TASK TO CARRY OUT => Restate, exactly and without pictures, the lines from the start of the listing below through the line holding "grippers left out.".

------

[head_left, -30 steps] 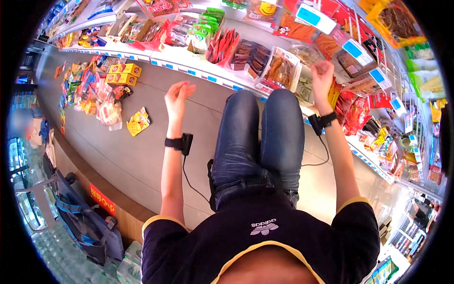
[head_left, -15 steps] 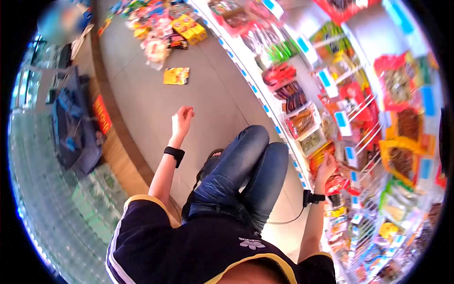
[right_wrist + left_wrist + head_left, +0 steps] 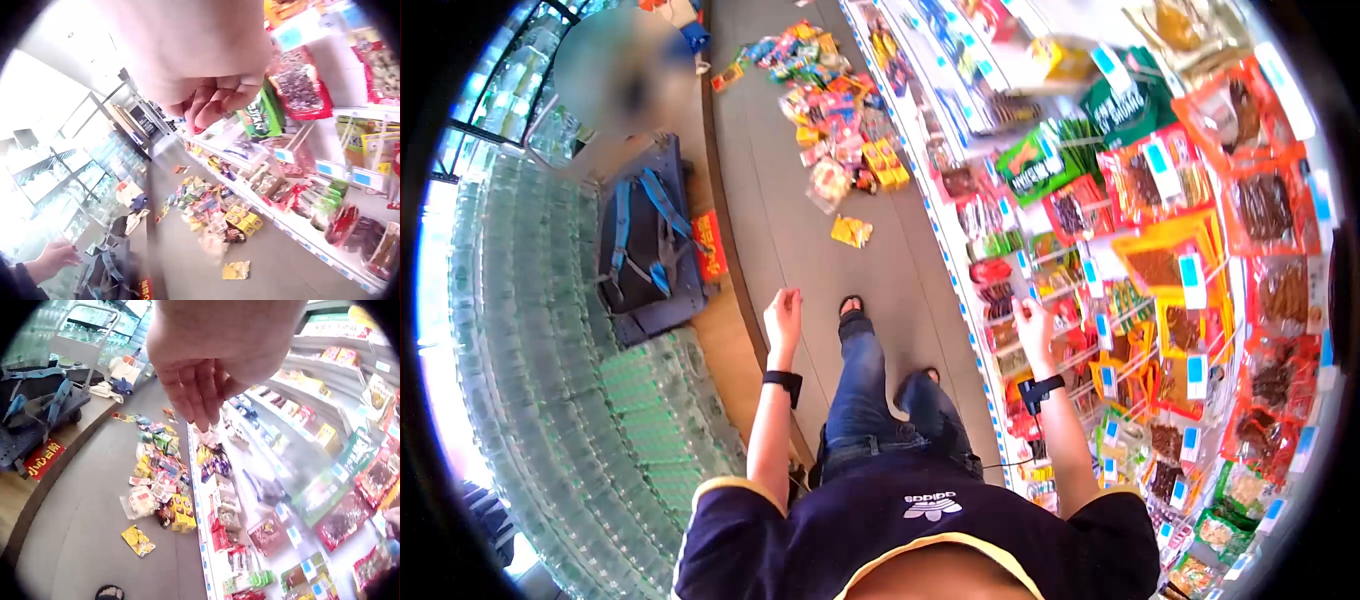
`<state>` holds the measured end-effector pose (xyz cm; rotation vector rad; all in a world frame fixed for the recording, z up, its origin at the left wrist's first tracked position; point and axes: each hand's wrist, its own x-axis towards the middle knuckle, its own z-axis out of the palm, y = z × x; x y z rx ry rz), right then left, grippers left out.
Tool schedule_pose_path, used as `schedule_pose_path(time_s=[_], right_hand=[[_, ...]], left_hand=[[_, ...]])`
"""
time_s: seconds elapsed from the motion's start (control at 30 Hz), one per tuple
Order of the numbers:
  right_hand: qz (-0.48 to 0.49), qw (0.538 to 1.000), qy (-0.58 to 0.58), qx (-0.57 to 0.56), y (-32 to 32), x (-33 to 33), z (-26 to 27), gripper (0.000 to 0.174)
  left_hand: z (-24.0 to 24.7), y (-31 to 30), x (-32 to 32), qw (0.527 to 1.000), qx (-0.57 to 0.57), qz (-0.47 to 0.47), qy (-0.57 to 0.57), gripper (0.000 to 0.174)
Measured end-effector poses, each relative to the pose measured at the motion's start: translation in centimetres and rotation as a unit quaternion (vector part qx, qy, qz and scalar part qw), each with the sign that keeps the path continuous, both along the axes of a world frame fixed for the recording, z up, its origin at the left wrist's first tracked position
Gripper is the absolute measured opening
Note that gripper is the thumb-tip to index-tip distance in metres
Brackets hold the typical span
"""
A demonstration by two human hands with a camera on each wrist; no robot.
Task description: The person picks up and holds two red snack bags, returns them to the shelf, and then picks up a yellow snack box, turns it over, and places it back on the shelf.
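The left hand (image 3: 782,318) hangs in the air over the grey floor (image 3: 785,215), its fingers loosely bent and holding nothing. On the other side, the right hand (image 3: 1033,328) is raised beside the shelf of snack packets, also holding nothing; whether it touches a packet cannot be told from the head view. In the left wrist view, the left hand's fingers (image 3: 200,394) droop together. The right wrist view shows the right hand's fingers (image 3: 215,103) curled loosely. A pile of snack packets (image 3: 830,110) lies on the floor, with yellow boxes (image 3: 885,163) and a separate yellow packet (image 3: 852,232).
Hanging packets (image 3: 1260,205) and price tags fill the shelving on the right. Along the left stand a wooden ledge (image 3: 725,350), a trolley with a dark blue bag (image 3: 645,235) and stacked bottles (image 3: 530,330). Another person, blurred, is at the upper left.
The bent knees have straightened and both feet now show beneath the body. The view has turned and risen, with the floor pile now ahead. Both hands remain empty.
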<state>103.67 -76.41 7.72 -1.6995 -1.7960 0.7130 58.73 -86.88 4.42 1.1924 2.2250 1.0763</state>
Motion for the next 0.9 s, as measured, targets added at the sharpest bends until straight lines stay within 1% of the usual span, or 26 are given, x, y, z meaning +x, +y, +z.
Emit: schedule_pose_path(time_s=[0.07,0.1,0.13,0.17,0.2,0.23,0.27,0.3,0.33,0.4,0.43,0.47,0.53,0.57,0.6,0.67,0.7,0.73,0.77,0.87,0.9], right_hand=[[0.019,0.999,-0.036,-0.017,3.1,-5.3,2.1,0.029],[0.049,0.998,-0.025,0.027,4.9,-6.1,-2.2,0.023],[0.071,0.997,-0.014,0.006,6.4,-8.7,-2.2,0.019],[0.099,0.990,-0.061,0.077,7.5,-11.6,-2.1,0.017],[0.112,0.992,-0.032,-0.044,8.8,-12.4,-5.2,0.015],[0.135,0.986,-0.073,-0.065,10.0,-15.4,-4.2,0.013],[0.118,0.985,-0.067,-0.108,11.1,-17.9,-4.7,0.017],[0.145,0.983,-0.073,-0.088,12.8,-20.2,-5.3,0.016],[0.172,0.979,-0.078,-0.073,13.9,-22.0,-5.8,0.016],[0.201,0.971,-0.102,-0.083,16.3,-25.6,-6.2,0.016],[0.214,0.969,-0.093,-0.084,17.6,-26.9,-7.2,0.015],[0.206,0.969,-0.111,-0.081,18.8,-28.3,-8.5,0.014],[0.209,0.961,-0.131,-0.124,21.2,-30.9,-11.3,0.014],[0.213,0.959,-0.132,-0.133,22.2,-31.9,-14.1,0.014],[0.240,0.955,-0.125,-0.123,23.2,-33.1,-16.6,0.013],[0.273,0.937,-0.169,-0.139,24.8,-35.5,-21.8,0.012],[0.296,0.930,-0.179,-0.122,25.2,-36.3,-25.6,0.012],[0.318,0.923,-0.190,-0.103,25.9,-36.8,-29.5,0.013],[0.328,0.909,-0.207,-0.151,26.6,-37.6,-32.7,0.015],[0.311,0.902,-0.239,-0.182,27.3,-38.8,-43.5,0.017],[0.298,0.895,-0.238,-0.232,27.8,-39.3,-47.6,0.020]], left_hand=[[0.1,0.7,-3.6,0.999,0.011,0.039,-0.024,0.016],[-0.4,0.5,-5.5,0.998,0.011,0.057,-0.036,0.016],[-1.0,0.7,-7.4,0.997,0.015,0.056,-0.042,0.017],[-0.8,1.6,-9.3,0.999,-0.004,0.044,-0.011,0.017],[-0.6,0.9,-10.5,0.999,-0.036,0.033,0.012,0.017],[-1.0,-0.9,-11.1,0.998,-0.054,0.040,-0.001,0.017],[-1.5,0.0,-12.6,0.998,-0.047,0.048,-0.006,0.017],[-2.0,1.9,-14.2,0.998,-0.029,0.055,-0.008,0.017],[-2.0,3.2,-15.3,0.998,-0.040,0.057,-0.009,0.017],[-1.5,3.3,-16.7,0.995,-0.084,0.054,-0.018,0.017],[-2.5,3.6,-17.6,0.994,-0.090,0.055,-0.026,0.016],[-3.9,3.9,-18.4,0.993,-0.107,0.047,-0.011,0.015],[-7.3,5.3,-19.7,0.991,-0.132,0.030,0.017,0.014],[-9.4,6.2,-20.1,0.991,-0.132,0.028,-0.001,0.013],[-12.5,7.4,-20.8,0.991,-0.135,0.009,0.023,0.013],[-19.4,8.1,-21.2,0.985,-0.161,-0.028,0.062,0.013],[-23.0,8.9,-21.3,0.984,-0.138,-0.045,0.101,0.014],[-26.8,9.9,-21.2,0.980,-0.164,-0.055,0.094,0.013],[-30.6,11.1,-21.4,0.976,-0.185,-0.067,0.091,0.013],[-42.5,15.0,-21.4,0.974,-0.203,-0.083,0.052,0.013],[-46.1,16.8,-21.3,0.975,-0.210,-0.066,0.025,0.014]])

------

ANSWER TO THIS EXERCISE =>
[head_left, -30 steps] 
[head_left, -15 steps] 
[right_wrist + left_wrist + head_left, +0 steps] 
`<state>` holds the measured end-effector pose (xyz cm; rotation vector rad; all in a world frame fixed for the recording, z up, its origin at the left wrist's first tracked position; point and axes: each hand's wrist, its own x-axis towards the middle knuckle, its own z-axis out of the palm, y = z × x; x y z rx ry rz), right then left, grippers left out.

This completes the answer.